- [Task item]:
Lines from the beginning of the entries up to and including the one with "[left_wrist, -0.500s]" must be duplicated word for word; leave out all others.

(Data records)
┌──

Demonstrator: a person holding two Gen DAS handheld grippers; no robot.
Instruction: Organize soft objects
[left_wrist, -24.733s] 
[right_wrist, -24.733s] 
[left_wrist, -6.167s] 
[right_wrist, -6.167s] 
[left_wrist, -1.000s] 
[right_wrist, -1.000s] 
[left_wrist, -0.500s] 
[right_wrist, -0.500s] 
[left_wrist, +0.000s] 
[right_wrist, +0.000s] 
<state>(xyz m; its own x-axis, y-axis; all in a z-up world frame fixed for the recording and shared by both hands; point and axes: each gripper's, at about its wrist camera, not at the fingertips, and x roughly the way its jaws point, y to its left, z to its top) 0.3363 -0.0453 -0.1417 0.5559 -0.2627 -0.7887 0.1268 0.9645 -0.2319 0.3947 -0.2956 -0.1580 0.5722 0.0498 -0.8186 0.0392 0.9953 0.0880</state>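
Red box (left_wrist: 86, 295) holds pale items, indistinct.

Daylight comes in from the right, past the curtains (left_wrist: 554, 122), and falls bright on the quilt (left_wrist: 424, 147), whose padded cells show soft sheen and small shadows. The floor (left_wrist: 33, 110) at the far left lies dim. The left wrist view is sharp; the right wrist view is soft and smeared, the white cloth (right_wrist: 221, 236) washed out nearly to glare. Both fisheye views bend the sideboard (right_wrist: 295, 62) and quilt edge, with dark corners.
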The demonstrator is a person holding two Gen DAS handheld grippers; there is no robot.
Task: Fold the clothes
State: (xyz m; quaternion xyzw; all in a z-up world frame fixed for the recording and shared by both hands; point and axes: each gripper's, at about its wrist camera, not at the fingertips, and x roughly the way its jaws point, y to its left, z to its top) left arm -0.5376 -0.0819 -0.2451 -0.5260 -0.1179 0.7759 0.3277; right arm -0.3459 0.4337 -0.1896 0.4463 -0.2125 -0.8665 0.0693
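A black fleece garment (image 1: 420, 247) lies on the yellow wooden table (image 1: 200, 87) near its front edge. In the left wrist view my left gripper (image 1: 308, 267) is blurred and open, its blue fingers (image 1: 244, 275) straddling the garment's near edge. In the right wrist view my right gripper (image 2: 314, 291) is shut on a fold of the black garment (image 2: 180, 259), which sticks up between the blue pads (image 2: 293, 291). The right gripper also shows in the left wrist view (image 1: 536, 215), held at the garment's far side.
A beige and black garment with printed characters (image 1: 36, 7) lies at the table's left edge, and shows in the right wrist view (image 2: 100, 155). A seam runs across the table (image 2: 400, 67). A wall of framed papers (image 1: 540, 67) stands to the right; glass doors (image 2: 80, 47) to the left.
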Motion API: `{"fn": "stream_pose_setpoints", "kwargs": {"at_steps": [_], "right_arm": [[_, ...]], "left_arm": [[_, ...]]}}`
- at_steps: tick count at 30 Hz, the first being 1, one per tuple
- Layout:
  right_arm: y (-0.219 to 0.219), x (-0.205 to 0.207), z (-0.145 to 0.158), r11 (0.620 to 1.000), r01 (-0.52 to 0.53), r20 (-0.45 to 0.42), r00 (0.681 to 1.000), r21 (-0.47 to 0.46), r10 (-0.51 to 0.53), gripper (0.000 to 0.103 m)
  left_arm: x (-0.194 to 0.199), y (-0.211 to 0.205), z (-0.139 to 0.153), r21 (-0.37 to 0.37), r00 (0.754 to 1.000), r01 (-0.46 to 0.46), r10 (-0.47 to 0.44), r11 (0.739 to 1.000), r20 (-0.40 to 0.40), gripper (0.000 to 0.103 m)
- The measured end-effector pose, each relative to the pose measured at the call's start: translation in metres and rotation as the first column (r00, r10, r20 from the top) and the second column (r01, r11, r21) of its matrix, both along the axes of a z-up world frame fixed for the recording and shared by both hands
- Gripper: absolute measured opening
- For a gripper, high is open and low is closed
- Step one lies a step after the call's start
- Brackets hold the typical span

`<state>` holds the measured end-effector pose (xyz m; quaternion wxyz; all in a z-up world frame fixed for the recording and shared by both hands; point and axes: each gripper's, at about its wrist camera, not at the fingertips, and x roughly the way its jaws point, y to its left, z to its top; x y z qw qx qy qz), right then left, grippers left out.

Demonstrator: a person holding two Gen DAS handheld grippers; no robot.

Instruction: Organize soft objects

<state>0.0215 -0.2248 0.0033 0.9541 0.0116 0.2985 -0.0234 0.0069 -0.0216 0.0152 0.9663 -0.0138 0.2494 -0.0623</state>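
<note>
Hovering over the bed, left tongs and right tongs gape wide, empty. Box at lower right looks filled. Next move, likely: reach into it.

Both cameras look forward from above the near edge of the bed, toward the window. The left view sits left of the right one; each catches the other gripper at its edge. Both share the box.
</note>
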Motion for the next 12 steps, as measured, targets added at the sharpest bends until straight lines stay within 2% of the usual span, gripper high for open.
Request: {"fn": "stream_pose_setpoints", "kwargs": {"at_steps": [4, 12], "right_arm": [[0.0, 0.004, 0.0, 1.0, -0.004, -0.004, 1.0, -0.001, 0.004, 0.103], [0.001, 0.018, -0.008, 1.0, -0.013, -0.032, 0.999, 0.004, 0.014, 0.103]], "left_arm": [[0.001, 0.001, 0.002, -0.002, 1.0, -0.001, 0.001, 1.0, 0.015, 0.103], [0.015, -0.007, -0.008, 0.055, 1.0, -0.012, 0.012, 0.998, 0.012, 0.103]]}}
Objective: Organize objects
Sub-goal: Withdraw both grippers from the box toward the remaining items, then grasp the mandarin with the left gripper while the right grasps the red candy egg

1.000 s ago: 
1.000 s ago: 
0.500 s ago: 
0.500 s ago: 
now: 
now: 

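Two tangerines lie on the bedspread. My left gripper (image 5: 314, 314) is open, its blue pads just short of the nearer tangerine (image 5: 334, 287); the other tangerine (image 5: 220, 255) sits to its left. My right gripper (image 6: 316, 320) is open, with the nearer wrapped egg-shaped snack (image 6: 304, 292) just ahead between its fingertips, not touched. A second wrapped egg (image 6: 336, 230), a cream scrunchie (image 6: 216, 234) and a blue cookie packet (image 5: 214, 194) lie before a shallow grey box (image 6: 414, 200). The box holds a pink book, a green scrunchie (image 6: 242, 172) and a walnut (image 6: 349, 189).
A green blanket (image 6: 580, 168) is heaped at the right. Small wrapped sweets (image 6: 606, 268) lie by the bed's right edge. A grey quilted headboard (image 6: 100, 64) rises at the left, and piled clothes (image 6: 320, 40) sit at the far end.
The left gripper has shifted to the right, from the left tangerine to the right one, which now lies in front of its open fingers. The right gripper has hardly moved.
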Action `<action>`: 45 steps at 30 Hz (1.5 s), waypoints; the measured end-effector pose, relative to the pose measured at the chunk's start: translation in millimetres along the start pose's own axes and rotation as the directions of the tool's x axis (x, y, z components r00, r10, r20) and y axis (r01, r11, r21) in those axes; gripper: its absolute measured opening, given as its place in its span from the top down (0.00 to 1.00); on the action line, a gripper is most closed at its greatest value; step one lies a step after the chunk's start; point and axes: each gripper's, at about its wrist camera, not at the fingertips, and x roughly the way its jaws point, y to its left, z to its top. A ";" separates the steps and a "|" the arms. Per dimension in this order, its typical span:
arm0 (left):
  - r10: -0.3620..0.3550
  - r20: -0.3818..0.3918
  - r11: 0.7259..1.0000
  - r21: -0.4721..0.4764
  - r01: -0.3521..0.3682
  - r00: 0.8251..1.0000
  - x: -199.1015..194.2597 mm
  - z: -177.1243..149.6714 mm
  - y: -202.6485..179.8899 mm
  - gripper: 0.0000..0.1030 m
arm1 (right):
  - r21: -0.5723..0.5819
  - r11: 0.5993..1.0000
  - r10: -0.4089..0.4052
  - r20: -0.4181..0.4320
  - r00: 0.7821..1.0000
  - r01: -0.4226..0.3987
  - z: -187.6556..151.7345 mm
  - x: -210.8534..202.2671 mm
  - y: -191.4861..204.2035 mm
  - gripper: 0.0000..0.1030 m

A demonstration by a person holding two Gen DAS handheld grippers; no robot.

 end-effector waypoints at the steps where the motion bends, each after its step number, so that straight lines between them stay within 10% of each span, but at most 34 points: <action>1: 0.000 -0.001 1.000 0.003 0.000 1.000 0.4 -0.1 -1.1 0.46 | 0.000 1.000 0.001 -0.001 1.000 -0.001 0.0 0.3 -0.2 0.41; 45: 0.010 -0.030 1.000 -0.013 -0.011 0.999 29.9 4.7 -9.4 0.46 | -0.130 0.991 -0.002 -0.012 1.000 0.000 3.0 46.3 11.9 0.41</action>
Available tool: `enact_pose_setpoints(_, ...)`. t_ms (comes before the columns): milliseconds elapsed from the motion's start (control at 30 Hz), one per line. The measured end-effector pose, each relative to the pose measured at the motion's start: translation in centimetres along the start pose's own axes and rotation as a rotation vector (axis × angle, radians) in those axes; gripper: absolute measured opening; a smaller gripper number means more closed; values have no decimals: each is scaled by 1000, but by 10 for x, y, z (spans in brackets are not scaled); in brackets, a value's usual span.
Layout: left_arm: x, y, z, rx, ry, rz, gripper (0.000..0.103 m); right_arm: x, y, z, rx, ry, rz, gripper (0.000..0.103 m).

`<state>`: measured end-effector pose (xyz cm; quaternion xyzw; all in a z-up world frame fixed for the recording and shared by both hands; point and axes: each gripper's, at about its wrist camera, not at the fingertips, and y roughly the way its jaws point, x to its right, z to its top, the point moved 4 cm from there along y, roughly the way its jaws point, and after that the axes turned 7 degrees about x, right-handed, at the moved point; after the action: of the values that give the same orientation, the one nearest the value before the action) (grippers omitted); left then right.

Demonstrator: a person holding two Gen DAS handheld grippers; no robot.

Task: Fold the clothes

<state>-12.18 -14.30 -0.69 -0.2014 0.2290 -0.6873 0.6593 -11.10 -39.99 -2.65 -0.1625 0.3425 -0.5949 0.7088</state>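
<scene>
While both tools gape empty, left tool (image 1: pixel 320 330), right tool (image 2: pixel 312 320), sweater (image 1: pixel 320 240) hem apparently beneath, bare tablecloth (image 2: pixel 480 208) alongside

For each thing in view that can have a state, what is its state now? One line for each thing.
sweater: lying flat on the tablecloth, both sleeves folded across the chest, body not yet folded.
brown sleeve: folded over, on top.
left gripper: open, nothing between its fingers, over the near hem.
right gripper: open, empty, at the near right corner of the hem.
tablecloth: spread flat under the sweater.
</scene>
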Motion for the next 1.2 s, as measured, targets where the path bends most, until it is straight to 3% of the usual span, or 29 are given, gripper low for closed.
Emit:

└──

- [Solution to this exercise]:
Demonstrator: a person holding two Gen DAS handheld grippers; no robot.
Instruction: Organize soft objects
[left_wrist, -24.733s] 
[right_wrist, -24.733s] 
[left_wrist, -6.167s] 
[right_wrist, -6.167s] 
[left_wrist, -1.000s] 
[right_wrist, -1.000s] 
[left_wrist, -0.500s] 

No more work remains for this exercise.